Elsa Morante avait aussi ceci de particulier qu’elle aimait franchement s’entourer d’homosexuels, elle les collectionnait, suggère Ceccatty ; le récit qu’il mène au sujet de sa passion amoureuse envers Visconti, courte mais intense, ouvertement jouée, est symptomatique du caractère bravache de cette femme qui, devant le grand cinéaste qui n’en pouvait mais…, affichait en ville sa détermination de le mener dans son lit, mission impossible il allait sans dire…

Ce qu’il importe de savoir, c’est qu’Elsa Morante était une autodidacte asociale — « inadaptable, insoumise, solitaire », écrit Ceccatty — mais toujours là avec Moravia pour prendre la défense des causes de la gauche italienne ; autant elle fut fervente catholique dans sa jeunesse, autant elle devint intense communiste (eh oui!), gueulant au besoin contre le Vatican et le Kremlin ; elle s’enticha de la culture hippie en arrivant en Amérique et Matthieu Galey, dans son Journal (Bouquins, 2017), la qualifie de « madone des beatniks ». Cette femme fantasque demeura fidèle à son monde d’origine, la pauvreté, la misère, les blessures de la vie, la sincérité, la liberté, la singularité.

Dans son roman de 900 pages, La Storia, paru en 1974 (qu’elle dédia aux analphabètes), elle a magistralement brossé la vie d’une femme, Ida, petite institutrice veuve qui traverse la Seconde Guerre mondiale sous l’occupation allemande, écrasée par les événements, mère d’un garçon qui se laisse séduire par les fascistes avant d’entrer en résistance de façon confuse, louche.

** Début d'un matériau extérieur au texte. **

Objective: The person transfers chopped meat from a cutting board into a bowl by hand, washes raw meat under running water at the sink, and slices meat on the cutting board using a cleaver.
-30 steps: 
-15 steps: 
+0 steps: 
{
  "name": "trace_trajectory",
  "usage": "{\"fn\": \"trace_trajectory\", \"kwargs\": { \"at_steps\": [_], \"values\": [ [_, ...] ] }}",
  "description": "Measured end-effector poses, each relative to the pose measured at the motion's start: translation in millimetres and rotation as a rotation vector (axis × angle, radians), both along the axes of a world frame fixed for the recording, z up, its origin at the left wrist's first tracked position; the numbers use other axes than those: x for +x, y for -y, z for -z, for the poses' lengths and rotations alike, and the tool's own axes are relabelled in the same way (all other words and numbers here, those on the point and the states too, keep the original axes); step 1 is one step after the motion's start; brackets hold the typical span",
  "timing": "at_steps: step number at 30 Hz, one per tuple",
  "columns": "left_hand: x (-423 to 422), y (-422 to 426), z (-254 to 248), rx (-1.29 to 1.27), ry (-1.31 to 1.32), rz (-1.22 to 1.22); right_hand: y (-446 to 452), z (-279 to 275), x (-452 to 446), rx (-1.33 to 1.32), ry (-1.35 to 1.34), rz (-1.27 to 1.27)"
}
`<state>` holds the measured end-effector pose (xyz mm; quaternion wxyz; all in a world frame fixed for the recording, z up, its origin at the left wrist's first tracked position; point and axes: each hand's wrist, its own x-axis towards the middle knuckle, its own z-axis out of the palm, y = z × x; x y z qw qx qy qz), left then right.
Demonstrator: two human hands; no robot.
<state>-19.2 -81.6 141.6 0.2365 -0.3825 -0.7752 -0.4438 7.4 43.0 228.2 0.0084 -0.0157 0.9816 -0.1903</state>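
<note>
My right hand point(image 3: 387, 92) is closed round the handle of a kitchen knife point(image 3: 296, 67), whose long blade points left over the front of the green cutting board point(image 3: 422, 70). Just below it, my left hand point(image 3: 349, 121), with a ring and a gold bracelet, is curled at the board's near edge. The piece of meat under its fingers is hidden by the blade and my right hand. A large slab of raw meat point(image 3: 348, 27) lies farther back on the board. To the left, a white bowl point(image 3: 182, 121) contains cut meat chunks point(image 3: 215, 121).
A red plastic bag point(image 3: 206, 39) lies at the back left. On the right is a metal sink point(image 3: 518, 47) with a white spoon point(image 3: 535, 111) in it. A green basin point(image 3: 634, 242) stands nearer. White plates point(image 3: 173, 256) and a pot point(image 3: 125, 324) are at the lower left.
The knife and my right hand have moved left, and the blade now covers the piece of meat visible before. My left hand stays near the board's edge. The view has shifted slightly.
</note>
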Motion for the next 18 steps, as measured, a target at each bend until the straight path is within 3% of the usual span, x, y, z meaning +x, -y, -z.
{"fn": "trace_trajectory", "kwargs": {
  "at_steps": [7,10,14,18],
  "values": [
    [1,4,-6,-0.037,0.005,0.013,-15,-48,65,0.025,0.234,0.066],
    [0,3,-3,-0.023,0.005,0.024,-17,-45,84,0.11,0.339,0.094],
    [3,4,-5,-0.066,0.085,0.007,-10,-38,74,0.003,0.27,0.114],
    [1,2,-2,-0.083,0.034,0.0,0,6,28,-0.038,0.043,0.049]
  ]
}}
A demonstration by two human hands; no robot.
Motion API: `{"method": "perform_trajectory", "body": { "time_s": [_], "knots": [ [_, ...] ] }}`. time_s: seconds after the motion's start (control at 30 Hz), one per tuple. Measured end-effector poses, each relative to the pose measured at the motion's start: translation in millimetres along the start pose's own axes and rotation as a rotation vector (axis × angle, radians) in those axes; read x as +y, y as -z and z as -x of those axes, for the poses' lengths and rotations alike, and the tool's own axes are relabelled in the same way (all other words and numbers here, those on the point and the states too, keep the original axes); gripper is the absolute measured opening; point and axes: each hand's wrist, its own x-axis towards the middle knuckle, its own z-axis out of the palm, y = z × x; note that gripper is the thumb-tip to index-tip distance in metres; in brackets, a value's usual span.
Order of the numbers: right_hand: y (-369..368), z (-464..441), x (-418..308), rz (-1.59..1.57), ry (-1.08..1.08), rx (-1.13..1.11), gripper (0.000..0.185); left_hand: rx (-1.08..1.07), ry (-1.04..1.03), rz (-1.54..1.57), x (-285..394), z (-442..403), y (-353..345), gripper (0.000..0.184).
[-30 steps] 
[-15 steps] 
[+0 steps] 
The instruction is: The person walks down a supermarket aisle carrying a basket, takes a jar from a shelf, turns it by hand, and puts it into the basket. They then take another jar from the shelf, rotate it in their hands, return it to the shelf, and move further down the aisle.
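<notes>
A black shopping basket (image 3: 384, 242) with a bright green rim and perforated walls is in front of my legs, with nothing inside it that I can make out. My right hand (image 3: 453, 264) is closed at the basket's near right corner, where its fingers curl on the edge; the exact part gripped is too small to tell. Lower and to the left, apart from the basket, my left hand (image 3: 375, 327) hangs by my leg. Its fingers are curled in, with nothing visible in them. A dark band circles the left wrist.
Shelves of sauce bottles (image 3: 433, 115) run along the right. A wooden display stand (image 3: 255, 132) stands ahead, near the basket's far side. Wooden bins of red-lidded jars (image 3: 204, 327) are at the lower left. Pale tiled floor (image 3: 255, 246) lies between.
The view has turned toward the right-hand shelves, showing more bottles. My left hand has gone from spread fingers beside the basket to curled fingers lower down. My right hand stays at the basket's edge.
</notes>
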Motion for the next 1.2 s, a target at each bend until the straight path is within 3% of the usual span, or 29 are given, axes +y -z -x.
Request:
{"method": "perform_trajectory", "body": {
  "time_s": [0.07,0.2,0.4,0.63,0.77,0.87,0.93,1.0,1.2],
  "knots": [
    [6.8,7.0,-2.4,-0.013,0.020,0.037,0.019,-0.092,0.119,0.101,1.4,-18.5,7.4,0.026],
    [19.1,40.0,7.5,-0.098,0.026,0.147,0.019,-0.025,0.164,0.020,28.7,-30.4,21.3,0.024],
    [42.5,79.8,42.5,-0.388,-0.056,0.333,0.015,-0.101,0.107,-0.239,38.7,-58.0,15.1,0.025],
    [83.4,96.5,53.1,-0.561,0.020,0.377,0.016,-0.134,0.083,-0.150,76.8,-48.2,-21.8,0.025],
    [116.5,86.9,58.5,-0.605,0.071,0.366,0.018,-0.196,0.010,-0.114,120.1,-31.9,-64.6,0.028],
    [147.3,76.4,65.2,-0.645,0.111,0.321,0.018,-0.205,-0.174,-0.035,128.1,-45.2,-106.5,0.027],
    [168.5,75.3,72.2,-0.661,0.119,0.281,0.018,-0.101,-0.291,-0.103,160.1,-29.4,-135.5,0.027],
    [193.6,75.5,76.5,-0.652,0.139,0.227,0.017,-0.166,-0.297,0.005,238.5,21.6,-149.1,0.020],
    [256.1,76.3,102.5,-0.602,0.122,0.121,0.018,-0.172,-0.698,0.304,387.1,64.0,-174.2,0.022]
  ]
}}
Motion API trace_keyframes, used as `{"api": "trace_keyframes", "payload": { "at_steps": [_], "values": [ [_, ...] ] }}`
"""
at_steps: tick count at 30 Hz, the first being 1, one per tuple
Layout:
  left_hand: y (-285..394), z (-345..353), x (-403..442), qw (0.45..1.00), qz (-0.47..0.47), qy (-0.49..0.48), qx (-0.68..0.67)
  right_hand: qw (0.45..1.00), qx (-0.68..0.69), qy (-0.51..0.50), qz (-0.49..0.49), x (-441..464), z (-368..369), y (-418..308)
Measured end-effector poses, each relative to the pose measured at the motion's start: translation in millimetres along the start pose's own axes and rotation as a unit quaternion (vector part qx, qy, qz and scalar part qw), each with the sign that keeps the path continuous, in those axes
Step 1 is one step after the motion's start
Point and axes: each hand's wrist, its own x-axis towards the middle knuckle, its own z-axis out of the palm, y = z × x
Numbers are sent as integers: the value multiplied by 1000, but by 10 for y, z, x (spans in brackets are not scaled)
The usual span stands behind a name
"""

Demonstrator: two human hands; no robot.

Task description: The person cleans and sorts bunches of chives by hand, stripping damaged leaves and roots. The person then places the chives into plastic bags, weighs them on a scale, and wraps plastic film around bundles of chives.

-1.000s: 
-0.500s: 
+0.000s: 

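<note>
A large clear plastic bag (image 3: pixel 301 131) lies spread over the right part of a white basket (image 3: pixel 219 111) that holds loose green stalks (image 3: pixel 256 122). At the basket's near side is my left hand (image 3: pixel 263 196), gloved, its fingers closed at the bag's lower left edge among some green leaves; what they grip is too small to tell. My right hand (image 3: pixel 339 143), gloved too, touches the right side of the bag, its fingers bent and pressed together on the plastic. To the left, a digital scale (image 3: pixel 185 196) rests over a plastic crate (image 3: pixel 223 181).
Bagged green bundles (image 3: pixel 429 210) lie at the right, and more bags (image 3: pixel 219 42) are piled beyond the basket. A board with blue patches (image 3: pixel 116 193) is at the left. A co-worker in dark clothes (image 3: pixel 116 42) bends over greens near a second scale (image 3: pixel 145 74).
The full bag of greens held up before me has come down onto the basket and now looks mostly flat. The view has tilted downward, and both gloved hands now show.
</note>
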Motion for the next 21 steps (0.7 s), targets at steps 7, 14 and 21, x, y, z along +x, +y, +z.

Ce roman, l’un des plus grands du XXe siècle, commence lorsqu’Ida est violée par un jeune officier allemand ivre, liaison brutale dans laquelle elle éprouve pour la première fois une jouissance physique. Elle aimera et protégera le bâtard qui va naître en le chérissant plus que tout au monde. Il mourra à 6 ans, elle finira sa vie en clinique, folle.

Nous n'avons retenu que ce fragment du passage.